Uma onda maciça de água gelada e detritos, causada pelo colapso de um glaciar na fronteira entre China e Nepal, resultou na morte de pelo menos 939 pessoas, e cerca de 4500 permanecem desaparecidas. Kathmandu alertou que os custos de reconstrução podem atingir 'bilhões de dólares'.
Balendra Shah declarou nas redes sociais esta semana que a inundação no rio Bhote Koshi em Rasuwa não foi um evento comum. Ele enfatizou que se tratou de um dos grandes desastres regionais desencadeados por uma avalanche de neve e gelo na região do Himalaia.
Embora a causa exata do colapso permaneça incerta, cientistas observam que o aumento global da temperatura está levando ao degelo de glaciares em todo o mundo, aumentando a probabilidade de tais calamidades. Especialistas apontam que o Himalaia, sendo o sistema montanhoso mais alto do mundo, está derretendo a uma velocidade acelerada.
Shah acrescentou que este incidente demonstra o aumento dos riscos na região do Himalaia paralelamente às alterações climáticas, e, portanto, esta área deve manter a vigilância.
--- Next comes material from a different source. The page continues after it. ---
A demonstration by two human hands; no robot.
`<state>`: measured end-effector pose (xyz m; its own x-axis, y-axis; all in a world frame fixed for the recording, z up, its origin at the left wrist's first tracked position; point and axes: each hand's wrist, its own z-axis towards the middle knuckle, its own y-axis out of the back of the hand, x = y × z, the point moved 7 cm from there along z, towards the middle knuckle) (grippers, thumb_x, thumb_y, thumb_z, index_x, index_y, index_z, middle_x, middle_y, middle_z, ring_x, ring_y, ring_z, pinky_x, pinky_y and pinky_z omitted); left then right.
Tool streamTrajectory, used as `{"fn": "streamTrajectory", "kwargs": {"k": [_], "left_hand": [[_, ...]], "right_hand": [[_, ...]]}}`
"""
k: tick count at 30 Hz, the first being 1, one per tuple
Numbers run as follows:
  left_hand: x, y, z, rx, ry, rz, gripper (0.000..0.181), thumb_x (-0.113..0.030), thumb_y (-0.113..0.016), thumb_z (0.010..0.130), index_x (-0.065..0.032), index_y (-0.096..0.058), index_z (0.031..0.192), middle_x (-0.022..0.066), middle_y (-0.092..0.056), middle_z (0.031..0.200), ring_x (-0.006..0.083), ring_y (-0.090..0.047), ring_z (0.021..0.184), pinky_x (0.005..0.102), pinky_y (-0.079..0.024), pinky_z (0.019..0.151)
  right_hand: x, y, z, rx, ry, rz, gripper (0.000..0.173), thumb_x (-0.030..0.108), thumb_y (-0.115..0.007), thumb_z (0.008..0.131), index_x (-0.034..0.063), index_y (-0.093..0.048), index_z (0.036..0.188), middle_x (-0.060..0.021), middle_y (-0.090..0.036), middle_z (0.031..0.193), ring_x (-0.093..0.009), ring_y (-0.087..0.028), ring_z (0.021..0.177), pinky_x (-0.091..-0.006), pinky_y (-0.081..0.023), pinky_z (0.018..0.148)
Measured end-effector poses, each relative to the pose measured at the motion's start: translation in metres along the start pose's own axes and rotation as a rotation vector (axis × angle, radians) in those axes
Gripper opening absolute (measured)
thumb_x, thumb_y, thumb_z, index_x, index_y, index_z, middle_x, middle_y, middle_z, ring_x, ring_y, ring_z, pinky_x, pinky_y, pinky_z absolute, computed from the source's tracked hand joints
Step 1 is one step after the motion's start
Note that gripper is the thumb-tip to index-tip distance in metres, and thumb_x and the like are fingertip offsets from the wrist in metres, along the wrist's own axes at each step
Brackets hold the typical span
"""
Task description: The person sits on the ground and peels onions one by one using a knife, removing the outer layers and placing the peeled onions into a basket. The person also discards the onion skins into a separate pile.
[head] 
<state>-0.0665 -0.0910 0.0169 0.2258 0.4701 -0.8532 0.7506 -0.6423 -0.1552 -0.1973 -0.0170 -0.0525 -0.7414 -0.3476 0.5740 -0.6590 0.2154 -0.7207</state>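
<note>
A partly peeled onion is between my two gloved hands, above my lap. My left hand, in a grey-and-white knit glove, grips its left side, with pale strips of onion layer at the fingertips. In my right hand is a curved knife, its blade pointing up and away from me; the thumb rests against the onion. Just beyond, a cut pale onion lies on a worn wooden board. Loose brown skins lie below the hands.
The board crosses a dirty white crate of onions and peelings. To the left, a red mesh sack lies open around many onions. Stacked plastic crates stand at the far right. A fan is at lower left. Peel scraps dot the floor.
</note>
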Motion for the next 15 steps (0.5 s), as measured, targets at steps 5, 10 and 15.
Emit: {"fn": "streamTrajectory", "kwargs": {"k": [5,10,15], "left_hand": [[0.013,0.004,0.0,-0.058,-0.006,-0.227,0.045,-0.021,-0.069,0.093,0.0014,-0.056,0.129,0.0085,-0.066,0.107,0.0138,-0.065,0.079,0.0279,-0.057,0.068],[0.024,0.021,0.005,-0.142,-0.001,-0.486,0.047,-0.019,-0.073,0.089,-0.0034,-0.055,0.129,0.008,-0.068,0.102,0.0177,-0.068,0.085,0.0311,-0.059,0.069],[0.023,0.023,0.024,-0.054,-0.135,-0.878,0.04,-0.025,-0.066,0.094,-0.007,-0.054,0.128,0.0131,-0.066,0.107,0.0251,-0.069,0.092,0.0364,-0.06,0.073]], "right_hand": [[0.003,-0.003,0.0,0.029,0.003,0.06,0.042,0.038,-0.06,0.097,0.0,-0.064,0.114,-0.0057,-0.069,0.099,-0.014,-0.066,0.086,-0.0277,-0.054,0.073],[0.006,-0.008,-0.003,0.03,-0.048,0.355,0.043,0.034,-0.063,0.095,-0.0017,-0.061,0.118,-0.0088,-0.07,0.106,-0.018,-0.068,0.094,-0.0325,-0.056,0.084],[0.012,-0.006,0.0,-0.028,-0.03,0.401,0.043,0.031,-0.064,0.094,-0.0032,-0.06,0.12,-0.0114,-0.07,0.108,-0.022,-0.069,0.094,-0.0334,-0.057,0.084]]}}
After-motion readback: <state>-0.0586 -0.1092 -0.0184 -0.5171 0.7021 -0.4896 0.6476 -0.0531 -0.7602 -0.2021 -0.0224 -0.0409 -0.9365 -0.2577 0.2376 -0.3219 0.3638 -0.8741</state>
O Nepal, um país predominantemente rural com uma população de 30 milhões de habitantes, contribui minimamente para as emissões que causam o aquecimento global gerado pelas nações ricas e industrializadas, mas sofre com as consequências desse processo.
O Primeiro-Ministro insiste na necessidade de defender os interesses do Nepal no cenário internacional, afirmando que chegou a hora de levantar decisivamente perante a comunidade mundial a questão dos desastres causados pelas alterações climáticas.
Os glaciares nos sistemas mais amplos do Himalaia e Hindu Kush são uma fonte vital de água para cerca de 240 milhões de habitantes das regiões montanhosas, bem como para mais 1,65 mil milhões de pessoas nos vales dos rios do Sul e Sudeste Asiático.
Em 2023, o Secretário-Geral da ONU, António Guterres, ao visitar o Nepal, alertou sobre os problemas enfrentados pelas regiões do Himalaia devido ao rápido degelo dos glaciares, observando que 'os tetos do mundo estão a ruir'. Após o desastre, Simon Steele, chefe do departamento climático da ONU, chamou-o de 'um lembrete destrutivo da fragilidade destes ecossistemas montanhosos'. A economia do Nepal já está sob pressão, com recursos limitados para responder a um desastre desta magnitude.